Cinco meses antes do Domingo Sangrento, em agosto de 1971, em um cenário de escalada da violência e aumento de ataques a bombas na Irlanda do Norte, uma nova lei havia sido implementada dando às autoridades o poder de manter as pessoas presas sem julgamento. O governo britânico havia decidido que essa era a única maneira de restaurar a ordem.

Milhares de pessoas se reuniam em Derry naquele dia 30 de janeiro para uma manifestação organizada pela Associação de Direitos Civis da Irlanda do Norte para protestar contra a medida.

O governo havia proibido tais protestos. Tropas foram mobilizadas para policiar a marcha.

Como o dia se desenrolou

A passeata começou pouco depois das 15h (horário local), e o destino previsto era o centro da cidade.

No entanto, barricadas do Exército bloquearam os manifestantes — e a maioria foi direcionada para Free Derry Corner, em Bogside.

Free Derry Corner em julho de 1972
Legenda da foto,

Muitos manifestantes marcharam em direção a Free Derry Corner

Após prolongados embates isolados entre grupos de jovens e o Exército, soldados do Regimento de Paraquedistas começaram a efetuar prisões.

Pouco antes das 16h, pedras foram lançadas e os soldados responderam com balas de borracha, gás lacrimogêneo e canhões de água.
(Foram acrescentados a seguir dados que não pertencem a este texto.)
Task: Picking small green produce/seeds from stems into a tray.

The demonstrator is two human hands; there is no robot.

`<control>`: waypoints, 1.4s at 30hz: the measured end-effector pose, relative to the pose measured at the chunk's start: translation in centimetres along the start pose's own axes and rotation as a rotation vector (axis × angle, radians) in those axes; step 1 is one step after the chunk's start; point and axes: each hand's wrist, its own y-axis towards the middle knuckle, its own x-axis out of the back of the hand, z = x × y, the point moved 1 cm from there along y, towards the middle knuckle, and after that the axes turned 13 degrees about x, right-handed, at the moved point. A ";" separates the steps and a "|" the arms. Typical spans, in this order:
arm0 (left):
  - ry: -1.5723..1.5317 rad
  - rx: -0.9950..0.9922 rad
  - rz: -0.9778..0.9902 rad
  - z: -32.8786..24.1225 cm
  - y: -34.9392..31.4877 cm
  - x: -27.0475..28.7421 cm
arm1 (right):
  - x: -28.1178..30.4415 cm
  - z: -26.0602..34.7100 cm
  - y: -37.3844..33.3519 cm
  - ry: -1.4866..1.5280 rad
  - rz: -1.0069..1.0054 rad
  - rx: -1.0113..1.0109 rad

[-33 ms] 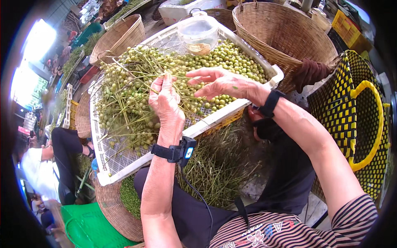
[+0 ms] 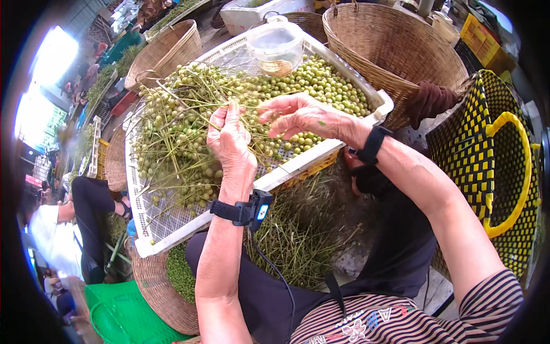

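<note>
Over a white mesh tray (image 2: 172,232), my left hand (image 2: 230,133) is closed in a pinch on a thin green stem (image 2: 200,106). Just to its right, my right hand (image 2: 309,117) has its fingers stretched and the thumb apart, with no fruit visible between them. Under and left of my hands lies a tangled heap of stems with round green fruits (image 2: 166,143). Loose green fruits (image 2: 344,89) cover the tray's right side, below and beyond my right hand. A clear plastic tub (image 2: 276,49) stands at the tray's far edge.
Cut stems (image 2: 298,235) lie below the tray between my legs. A large wicker basket (image 2: 389,46) stands far right, near a black-and-yellow woven bag (image 2: 470,155). Another wicker basket (image 2: 166,51) is far left. A green plastic basket (image 2: 129,312) sits near left; a seated person (image 2: 94,212) is beyond.
My right hand's fingers have bent slightly, and the hand has shifted a touch. My left hand keeps its pinch in nearly the same place.
</note>
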 end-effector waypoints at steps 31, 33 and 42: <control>0.091 -0.185 -0.331 -6.0 -4.6 12.2 | -11.8 -4.7 11.1 -1.451 -0.003 0.829; 0.074 -0.212 -0.270 -5.2 -5.4 11.6 | -11.6 -3.2 11.5 -1.308 -0.197 0.838; 0.423 -0.271 -0.203 -5.6 -3.0 10.0 | -1.4 -0.3 9.9 -0.352 -0.518 0.409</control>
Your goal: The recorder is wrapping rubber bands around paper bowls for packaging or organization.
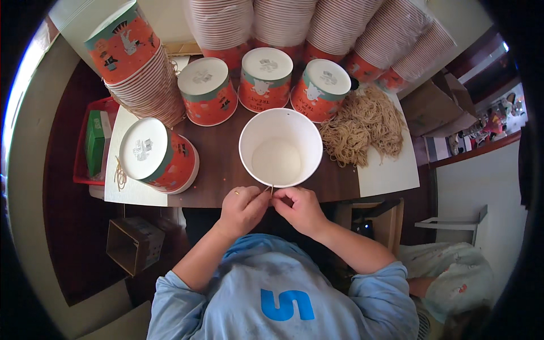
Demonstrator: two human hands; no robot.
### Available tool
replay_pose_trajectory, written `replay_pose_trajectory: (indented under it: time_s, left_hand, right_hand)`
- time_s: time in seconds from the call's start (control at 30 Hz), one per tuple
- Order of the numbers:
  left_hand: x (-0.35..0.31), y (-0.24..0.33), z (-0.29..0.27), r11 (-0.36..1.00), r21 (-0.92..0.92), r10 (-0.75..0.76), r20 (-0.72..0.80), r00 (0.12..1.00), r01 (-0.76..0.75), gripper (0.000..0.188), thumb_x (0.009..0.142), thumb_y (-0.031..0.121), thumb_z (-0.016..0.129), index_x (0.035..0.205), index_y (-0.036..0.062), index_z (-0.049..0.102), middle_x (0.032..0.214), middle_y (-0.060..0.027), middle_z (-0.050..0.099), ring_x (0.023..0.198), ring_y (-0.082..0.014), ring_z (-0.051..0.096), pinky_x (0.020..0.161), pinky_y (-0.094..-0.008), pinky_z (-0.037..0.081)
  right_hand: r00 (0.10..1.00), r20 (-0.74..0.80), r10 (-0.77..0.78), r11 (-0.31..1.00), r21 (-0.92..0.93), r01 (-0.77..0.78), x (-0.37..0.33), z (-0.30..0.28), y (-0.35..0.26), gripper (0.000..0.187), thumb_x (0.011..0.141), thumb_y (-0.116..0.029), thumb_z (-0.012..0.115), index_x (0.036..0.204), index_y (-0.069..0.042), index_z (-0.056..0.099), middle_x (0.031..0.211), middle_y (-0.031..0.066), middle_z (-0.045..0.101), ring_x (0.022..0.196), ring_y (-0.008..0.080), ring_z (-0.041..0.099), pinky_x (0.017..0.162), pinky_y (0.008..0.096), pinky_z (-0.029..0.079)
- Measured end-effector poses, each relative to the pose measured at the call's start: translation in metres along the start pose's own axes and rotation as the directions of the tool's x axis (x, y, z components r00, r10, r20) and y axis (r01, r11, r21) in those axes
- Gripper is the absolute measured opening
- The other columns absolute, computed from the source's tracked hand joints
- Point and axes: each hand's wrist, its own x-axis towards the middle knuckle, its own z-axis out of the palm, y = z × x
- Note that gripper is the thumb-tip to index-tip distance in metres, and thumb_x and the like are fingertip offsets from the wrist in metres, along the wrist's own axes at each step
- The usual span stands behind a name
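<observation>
A paper bucket (280, 158), white inside, stands mouth up at the table's near edge. At its near rim a thin tan cord (271, 190) shows between my fingertips. My left hand (243, 208) is closed in a pinch on the cord. From the other side my right hand (300, 211) pinches it too, fingertips almost touching the left ones. Whether the cord passes through the bucket wall is hidden by my fingers. A small dark hole shows in the far side of the rim.
Orange-and-green buckets (266, 79) stand upside down behind, and another bucket (144, 148) is at left. Tall nested stacks (283, 22) line the back. A heap of tan cords (362, 124) lies right. A cardboard box (136, 246) and a person's patterned clothing (459, 280) are below the table.
</observation>
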Motion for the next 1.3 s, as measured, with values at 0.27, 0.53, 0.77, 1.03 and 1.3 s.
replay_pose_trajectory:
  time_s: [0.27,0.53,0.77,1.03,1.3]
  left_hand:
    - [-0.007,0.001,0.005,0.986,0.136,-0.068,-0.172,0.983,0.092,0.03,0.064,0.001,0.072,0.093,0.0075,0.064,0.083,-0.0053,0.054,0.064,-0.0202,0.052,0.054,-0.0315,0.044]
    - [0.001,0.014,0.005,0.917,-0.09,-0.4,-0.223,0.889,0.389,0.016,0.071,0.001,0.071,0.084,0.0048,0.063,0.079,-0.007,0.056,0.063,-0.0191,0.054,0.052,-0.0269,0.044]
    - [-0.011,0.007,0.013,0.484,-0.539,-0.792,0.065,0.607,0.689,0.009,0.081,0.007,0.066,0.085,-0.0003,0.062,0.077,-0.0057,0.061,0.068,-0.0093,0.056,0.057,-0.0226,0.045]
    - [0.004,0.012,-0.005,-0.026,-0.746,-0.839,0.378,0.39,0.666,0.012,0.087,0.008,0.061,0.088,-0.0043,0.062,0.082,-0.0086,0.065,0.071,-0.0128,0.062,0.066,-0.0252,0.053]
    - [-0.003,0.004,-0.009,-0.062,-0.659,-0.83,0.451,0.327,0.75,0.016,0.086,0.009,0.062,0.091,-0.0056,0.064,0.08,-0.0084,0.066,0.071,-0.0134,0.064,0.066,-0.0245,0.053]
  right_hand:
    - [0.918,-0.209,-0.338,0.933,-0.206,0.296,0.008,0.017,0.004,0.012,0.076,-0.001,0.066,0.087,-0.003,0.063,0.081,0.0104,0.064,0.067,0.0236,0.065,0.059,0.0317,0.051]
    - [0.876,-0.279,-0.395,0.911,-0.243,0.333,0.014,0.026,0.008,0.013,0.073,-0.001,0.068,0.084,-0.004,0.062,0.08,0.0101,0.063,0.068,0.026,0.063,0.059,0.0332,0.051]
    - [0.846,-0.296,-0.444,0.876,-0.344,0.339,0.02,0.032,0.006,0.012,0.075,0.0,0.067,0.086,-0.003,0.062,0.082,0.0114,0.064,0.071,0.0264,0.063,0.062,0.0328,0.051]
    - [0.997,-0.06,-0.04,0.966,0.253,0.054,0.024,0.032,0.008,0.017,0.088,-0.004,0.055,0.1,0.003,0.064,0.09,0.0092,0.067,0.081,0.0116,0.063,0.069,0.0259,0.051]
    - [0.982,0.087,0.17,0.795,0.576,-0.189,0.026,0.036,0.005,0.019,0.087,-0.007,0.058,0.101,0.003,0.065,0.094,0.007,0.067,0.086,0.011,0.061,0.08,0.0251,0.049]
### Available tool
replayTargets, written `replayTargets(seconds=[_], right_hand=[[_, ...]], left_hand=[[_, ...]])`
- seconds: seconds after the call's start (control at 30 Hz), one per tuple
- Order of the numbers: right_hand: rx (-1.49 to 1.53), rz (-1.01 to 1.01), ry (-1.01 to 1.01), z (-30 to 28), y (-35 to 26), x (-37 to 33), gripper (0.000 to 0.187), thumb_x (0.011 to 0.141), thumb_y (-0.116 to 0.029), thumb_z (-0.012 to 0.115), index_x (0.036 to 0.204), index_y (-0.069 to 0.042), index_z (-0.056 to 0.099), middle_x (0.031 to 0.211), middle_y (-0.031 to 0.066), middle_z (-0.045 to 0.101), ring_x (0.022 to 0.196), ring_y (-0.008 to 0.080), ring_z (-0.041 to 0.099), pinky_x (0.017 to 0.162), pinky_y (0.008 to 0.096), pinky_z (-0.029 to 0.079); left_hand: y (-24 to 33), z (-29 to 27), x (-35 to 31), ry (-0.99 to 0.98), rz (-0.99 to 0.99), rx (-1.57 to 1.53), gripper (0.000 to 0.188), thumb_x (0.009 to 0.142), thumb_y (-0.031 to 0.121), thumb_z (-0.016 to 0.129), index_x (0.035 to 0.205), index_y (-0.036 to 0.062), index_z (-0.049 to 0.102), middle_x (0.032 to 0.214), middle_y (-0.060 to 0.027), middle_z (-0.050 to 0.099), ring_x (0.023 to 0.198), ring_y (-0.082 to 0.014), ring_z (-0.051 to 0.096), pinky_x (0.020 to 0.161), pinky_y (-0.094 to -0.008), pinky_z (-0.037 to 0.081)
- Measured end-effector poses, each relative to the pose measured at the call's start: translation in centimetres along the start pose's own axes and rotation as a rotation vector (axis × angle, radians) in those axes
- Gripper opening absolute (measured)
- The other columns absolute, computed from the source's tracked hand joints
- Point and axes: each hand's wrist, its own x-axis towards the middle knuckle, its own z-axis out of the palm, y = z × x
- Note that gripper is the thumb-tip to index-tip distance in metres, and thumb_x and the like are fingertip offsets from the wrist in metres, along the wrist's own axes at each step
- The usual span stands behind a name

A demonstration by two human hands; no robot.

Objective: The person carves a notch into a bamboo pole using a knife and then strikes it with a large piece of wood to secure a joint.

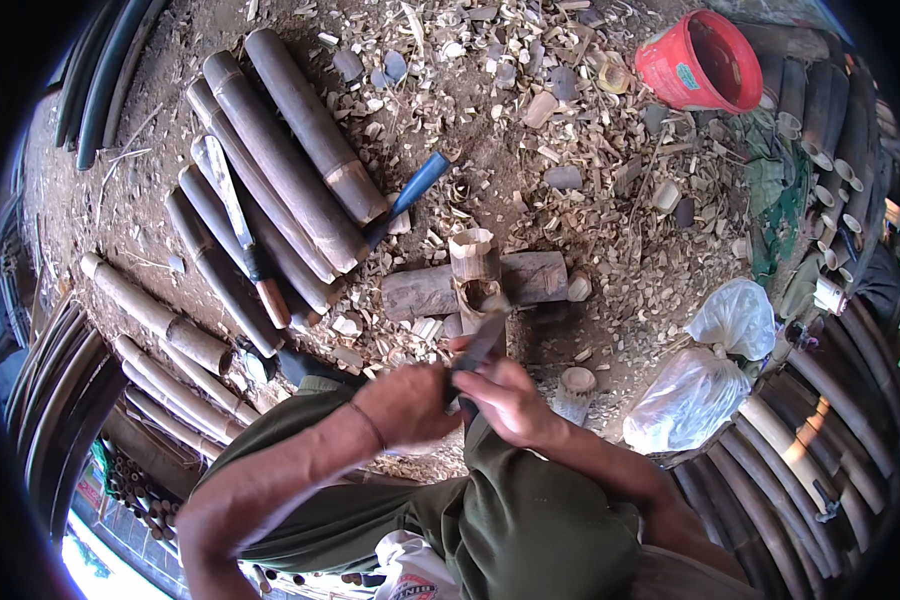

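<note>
A bamboo piece (473,255) with a cut-out notch lies across a short log (418,293), its near end running under my hands. My left hand (407,405) is closed in a fist around the knife's handle, which the fingers hide. The knife blade (482,345) points up and away over the bamboo, close to the notch. My right hand (505,398) wraps around the near part of the bamboo, its thumb lying against the blade. Both hands are close together above my lap.
Dark bamboo poles (315,130) lie at the left, with a long-bladed knife (228,195) and a blue-handled tool (420,187) among them. A red bucket (660,65) stands far right. Nearer are a tied clear plastic bag (685,400) and a bamboo stub (574,390). Wood chips litter the ground.
</note>
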Motion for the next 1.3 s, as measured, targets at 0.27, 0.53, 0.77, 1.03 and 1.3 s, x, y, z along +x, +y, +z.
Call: replayTargets(seconds=[0.27, 0.53, 0.77, 1.03, 1.3], right_hand=[[-1.974, -0.08, -0.166, -1.4, -13.9, -2.5, 0.043, 0.084, -0.032, 0.067, 0.108, 0.002, 0.055, 0.091, 0.0178, 0.061, 0.075, 0.0331, 0.066, 0.063, 0.0401, 0.054], [-2.261, 0.253, -0.595, 1.0, -17.5, 3.6, 0.026, 0.078, -0.027, 0.069, 0.088, -0.003, 0.066, 0.072, 0.0142, 0.068, 0.069, 0.0316, 0.069, 0.06, 0.0408, 0.055], [-1.587, 0.078, 0.014, -4.1, -8.5, -0.3, 0.033, 0.081, -0.033, 0.072, 0.101, -0.009, 0.064, 0.077, 0.0178, 0.069, 0.072, 0.0363, 0.069, 0.061, 0.0433, 0.055], [-1.208, -0.181, 0.423, -2.1, 2.0, 0.2, 0.034, 0.076, -0.009, 0.075, 0.103, -0.001, 0.057, 0.083, 0.0185, 0.067, 0.08, 0.0364, 0.069, 0.066, 0.0399, 0.054], [-1.602, 0.007, 0.082, -1.6, -6.8, -1.8, 0.039, 0.081, -0.019, 0.067, 0.114, -0.002, 0.053, 0.084, 0.0198, 0.065, 0.078, 0.0397, 0.067, 0.068, 0.0446, 0.054]], left_hand=[[2.8, 8.6, 8.5, 0.03, 0.664, -1.495, 0.081, 0.086, 0.064, 0.059, 0.133, 0.0009, 0.039, 0.11, -0.0088, 0.053, 0.09, -0.017, 0.053, 0.085, -0.037, 0.045], [7.4, 7.2, 10.7, 0.03, 0.424, -2.513, 0.034, 0.101, 0.039, 0.044, 0.107, 0.0081, 0.057, 0.076, -0.0027, 0.058, 0.072, -0.0168, 0.055, 0.077, -0.0332, 0.045], [3.7, 6.2, 9.5, 0.446, -0.054, -1.613, 0.046, 0.093, 0.027, 0.051, 0.061, -0.0036, 0.062, 0.054, -0.0103, 0.06, 0.045, -0.0168, 0.055, 0.044, -0.0318, 0.044], [-2.1, 3.1, 8.9, 0.502, 0.171, -0.596, 0.041, 0.092, 0.023, 0.049, 0.068, -0.0072, 0.062, 0.05, -0.015, 0.059, 0.047, -0.0206, 0.061, 0.044, -0.0355, 0.048], [1.5, 5.3, 7.9, 0.432, 0.141, -1.195, 0.035, 0.1, 0.028, 0.045, 0.104, 0.0016, 0.067, 0.063, -0.0051, 0.06, 0.053, -0.0121, 0.056, 0.046, -0.0286, 0.044]])
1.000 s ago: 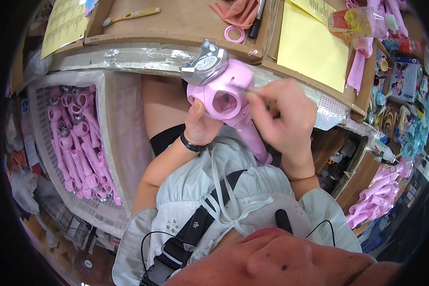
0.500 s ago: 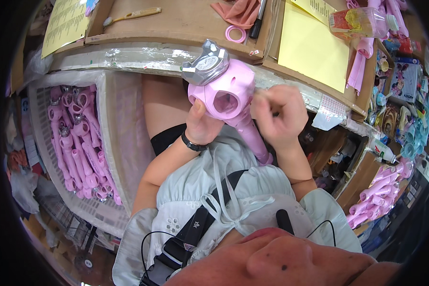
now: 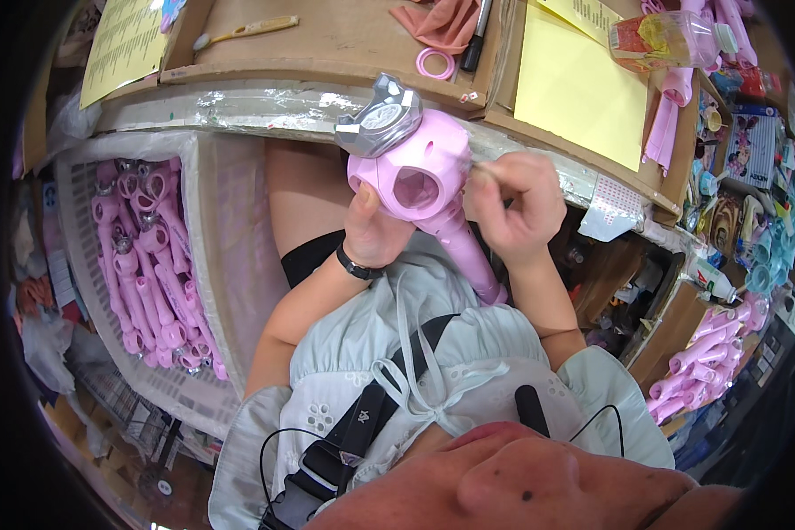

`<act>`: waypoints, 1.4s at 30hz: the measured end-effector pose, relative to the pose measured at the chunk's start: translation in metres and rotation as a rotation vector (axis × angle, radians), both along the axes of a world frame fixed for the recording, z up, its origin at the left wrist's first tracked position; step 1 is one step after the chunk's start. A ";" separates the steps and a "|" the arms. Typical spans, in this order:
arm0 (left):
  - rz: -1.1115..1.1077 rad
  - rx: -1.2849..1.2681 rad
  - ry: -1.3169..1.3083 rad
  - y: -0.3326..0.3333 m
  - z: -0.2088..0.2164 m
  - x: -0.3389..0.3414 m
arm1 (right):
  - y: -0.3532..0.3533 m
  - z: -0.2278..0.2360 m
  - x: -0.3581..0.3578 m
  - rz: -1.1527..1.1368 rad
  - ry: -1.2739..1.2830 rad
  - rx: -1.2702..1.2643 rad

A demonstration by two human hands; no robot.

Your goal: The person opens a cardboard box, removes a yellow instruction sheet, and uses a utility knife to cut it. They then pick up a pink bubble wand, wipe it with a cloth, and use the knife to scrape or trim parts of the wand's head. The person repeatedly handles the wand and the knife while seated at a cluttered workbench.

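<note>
A pink plastic toy wand (image 3: 450,146) with a round hole in its broad head leans against my lap, handle slanting down to the right. A silver crown-shaped piece (image 3: 382,119) sits on top of the head. My left hand (image 3: 375,231) grips the head from below left, thumb on its front. Close by the right side of the head is my right hand (image 3: 521,203), thumb and index finger pinched together. Whatever is between those fingertips is too small and blurred to make out.
On the left stands a white crate (image 3: 230,194) of similar pink wands (image 3: 146,265). The worktop ahead holds a small brush (image 3: 252,28), a pink ring (image 3: 435,64), a black marker (image 3: 475,40), yellow paper (image 3: 574,102) and a clear bottle (image 3: 662,42). Pink parts (image 3: 707,353) are piled at right.
My right hand has shifted very slightly beside the wand's head, still pinched. The wand and my left hand have barely moved.
</note>
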State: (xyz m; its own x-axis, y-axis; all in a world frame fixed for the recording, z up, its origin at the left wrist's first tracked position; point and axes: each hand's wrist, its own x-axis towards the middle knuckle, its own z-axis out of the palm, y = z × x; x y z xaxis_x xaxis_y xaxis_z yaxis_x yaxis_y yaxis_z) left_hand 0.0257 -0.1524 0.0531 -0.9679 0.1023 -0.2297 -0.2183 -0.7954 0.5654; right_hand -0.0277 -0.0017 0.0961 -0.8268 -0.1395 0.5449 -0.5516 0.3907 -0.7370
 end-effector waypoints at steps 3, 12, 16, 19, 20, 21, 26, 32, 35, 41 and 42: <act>-0.024 0.039 0.016 0.000 0.000 0.000 | 0.002 -0.003 0.000 -0.129 -0.007 0.013; -0.029 0.021 0.003 -0.001 0.001 0.000 | 0.001 -0.001 -0.006 0.019 0.131 -0.030; 0.012 -0.008 -0.006 0.001 -0.001 -0.001 | -0.001 0.002 -0.006 -0.125 -0.026 0.048; 0.017 -0.005 -0.001 0.000 -0.001 -0.001 | 0.001 0.005 -0.006 0.031 0.079 0.015; 0.023 -0.018 -0.001 0.000 0.000 -0.001 | 0.001 0.007 -0.005 0.133 0.177 0.022; 0.026 -0.030 -0.003 0.000 0.001 -0.001 | 0.002 0.009 -0.006 0.057 0.074 0.059; 0.008 -0.032 -0.031 0.000 0.003 0.000 | 0.000 0.016 -0.007 -0.061 -0.050 0.088; -0.005 0.016 -0.054 0.000 -0.002 0.002 | 0.007 0.013 -0.020 -0.196 -0.095 0.110; -0.002 -0.001 -0.065 0.000 -0.003 0.001 | 0.013 0.015 -0.013 -0.125 -0.328 -0.164; -0.014 -0.043 -0.032 0.002 0.004 -0.003 | 0.013 0.024 0.004 -0.031 -0.620 -0.353; -0.017 -0.021 -0.033 0.001 0.005 -0.003 | 0.012 0.025 0.004 -0.029 -0.634 -0.339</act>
State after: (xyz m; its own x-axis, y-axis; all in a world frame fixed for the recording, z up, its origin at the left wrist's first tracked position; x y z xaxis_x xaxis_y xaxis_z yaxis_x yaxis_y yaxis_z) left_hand 0.0223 -0.1513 0.0585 -0.9579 0.1130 -0.2640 -0.2502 -0.7794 0.5744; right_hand -0.0235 0.0107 0.1210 -0.9993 -0.0210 -0.0322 0.0301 0.0918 -0.9953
Dois homens foram atingidos e ficaram feridos.

Às 16h07, os paraquedistas passaram a prender o maior número possível de manifestantes.

Às 16h10, os soldados britânicos começaram a abrir fogo.

De acordo com evidências do Exército, 21 soldados dispararam suas armas, descarregando ao todo 108 balas de verdade.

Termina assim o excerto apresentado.